Unfortunately, a conventional coupon cannot help in the complex scenario where under-deposit corrosion (UDC) occurs. In an effort to tackle one of the most prominent corrosion challenges in the oil and gas industry, a team of academic and industrial experts from QSRTC, Qatar University, Imperial College London teamed up to develop an innovative corrosion monitoring device through the financial support of QF’s Qatar National Research Fund.
We have revamped the traditional corrosion coupon and created a smart version that tells us more than just the corrosion rate
Dr. Ramesh explained when H2S in sour gas reacts with the walls of a steel pipeline, it produces a thin scale of iron sulfides. These iron sulfide scales along with silicon dioxide (sand) may chip off from their primary location and deposit to other locations within the pipeline. When these deposits accumulate, it subsequently leads to aggressive local chemistry underneath them. A rapid form of corrosion can occur these deposits eventually leading to significant wall loss and pitting known as UDC, which is not captured in currently used corrosion monitoring techniques.
“We have revamped the traditional corrosion coupon and created a smart version that tells us more than just the corrosion rate. The newly developed coupon incorporates three of the most commonly found deposits in sour gas pipelines, and can also include an embedded sensor to monitor conditions beneath those deposits.”
The purpose of having these deposits on the newly developed coupon is to measure the local chemistry (chloride ions, potential drop and pH) under these deposits and to pick up early warning signs that UDC may be occurring. The role of the sensor is to identify potential problems even earlier by detecting local changes in chemistry that are a precursor to corrosion.
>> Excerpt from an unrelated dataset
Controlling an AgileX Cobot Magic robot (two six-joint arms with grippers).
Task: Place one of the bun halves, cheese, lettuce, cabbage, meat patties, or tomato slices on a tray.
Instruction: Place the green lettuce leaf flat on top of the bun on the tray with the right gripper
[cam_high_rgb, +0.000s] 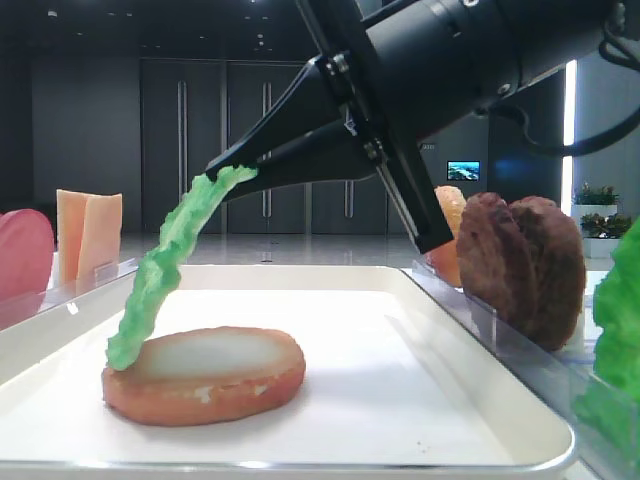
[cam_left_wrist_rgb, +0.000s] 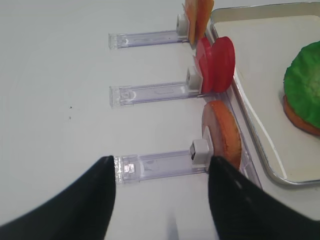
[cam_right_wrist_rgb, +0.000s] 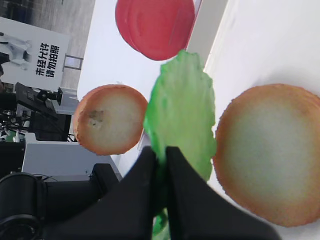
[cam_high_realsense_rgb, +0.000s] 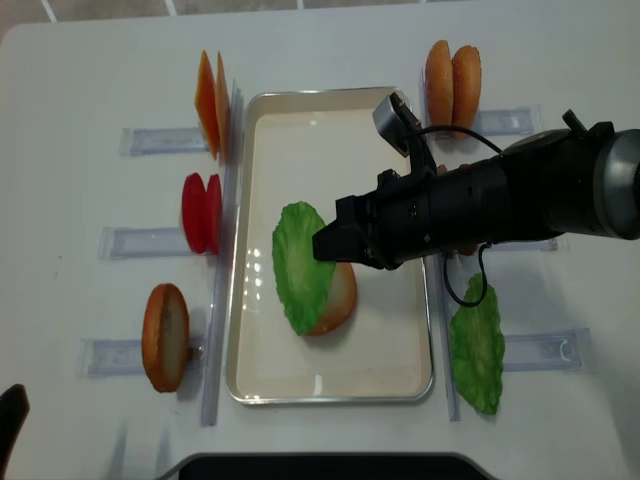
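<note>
1. Exterior high: right gripper (cam_high_rgb: 232, 166) clamped on top edge of lettuce leaf (cam_high_rgb: 160, 265). Leaf hung steeply, lower tip touching pale face of bun half (cam_high_rgb: 205, 375) lying on tray (cam_high_rgb: 400, 380). Meat patties (cam_high_rgb: 525, 265) upright in holder at right, cheese slices (cam_high_rgb: 88, 232) at left.
2. Right wrist: fingers (cam_right_wrist_rgb: 140, 175) pressed together on leaf stem end; leaf over tray bun's edge. Spare bun half (cam_right_wrist_rgb: 110, 119) and tomato slices (cam_right_wrist_rgb: 155, 25) off-tray.
3. Left wrist: left gripper (cam_left_wrist_rgb: 160, 195) fingers apart, empty, over bare table facing clear holders (cam_left_wrist_rgb: 155, 165). Idle.
4. Overhead realsense: leaf draped across most of tray bun, gripper at its right edge. Second lettuce leaf (cam_high_realsense_rgb: 478, 345) right of tray.
5. Progress, judged: bun down, lettuce nearly placed but not yet released. Left: lower, let go, retract.
</note>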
We can say with certainty that this novel UDC online sensor will play a significant role in ensuring the structural integrity of oil and gas pipelines not just in Qatar but also worldwide in locations with sour service pipelines
“These coupons are retracted every two months for detailed analysis, thereby allowing us to very closely follow changes associated with UDC and its most dangerous manifestation called pitting – a rapid and localized form of corrosion in which cavities or "holes" are produced in the material,” said Dr. Ramesh.
The smart-coupons developed in this project are expected to make an immense contribution towards the early detection of UDC and pitting. In addition, the sensor in the coupon will be able to relay information in real-time as it detects changes in the local chemistry. For example, drop in the local pH or electrochemical potential or chloride ion concentration changes indicate that the environment is becoming more conducive to pitting.
Having an online sensor that can communicate this crucial information in real-time will contribute significantly towards maintaining safe operations. “Such early detection of pitting is very beneficial because when pitting starts the rate of pit propagation can be very fast and can have significant impact on the pipeline.”
“The smart-coupons are currently being tested in the field. We deployed the coupons at Pearl GTL - a joint development by Qatar Petroleum and Shell in January this year; if things go as per plan, there is a real potential for these modified corrosion coupons to replace conventional coupons in the near future”, said Dr. Ramesh.
These new corrosion coupons are manufactured in Qatar. The cost of manufacturing the first unit was equivalent to that of conventionally used coupons from the US. However, the cost is expected to go down considerably if they are mass-produced in Qatar.
Dr. Ramesh said: “Internal corrosion in pipelines, if not detected early, can affect the economics of production and processing, threaten lives and cause long-lasting environmental damage in case of failure. We can say with certainty that this novel UDC online sensor will play a significant role in ensuring the structural integrity of oil and gas pipelines not just in Qatar but also worldwide in locations with sour service pipelines.”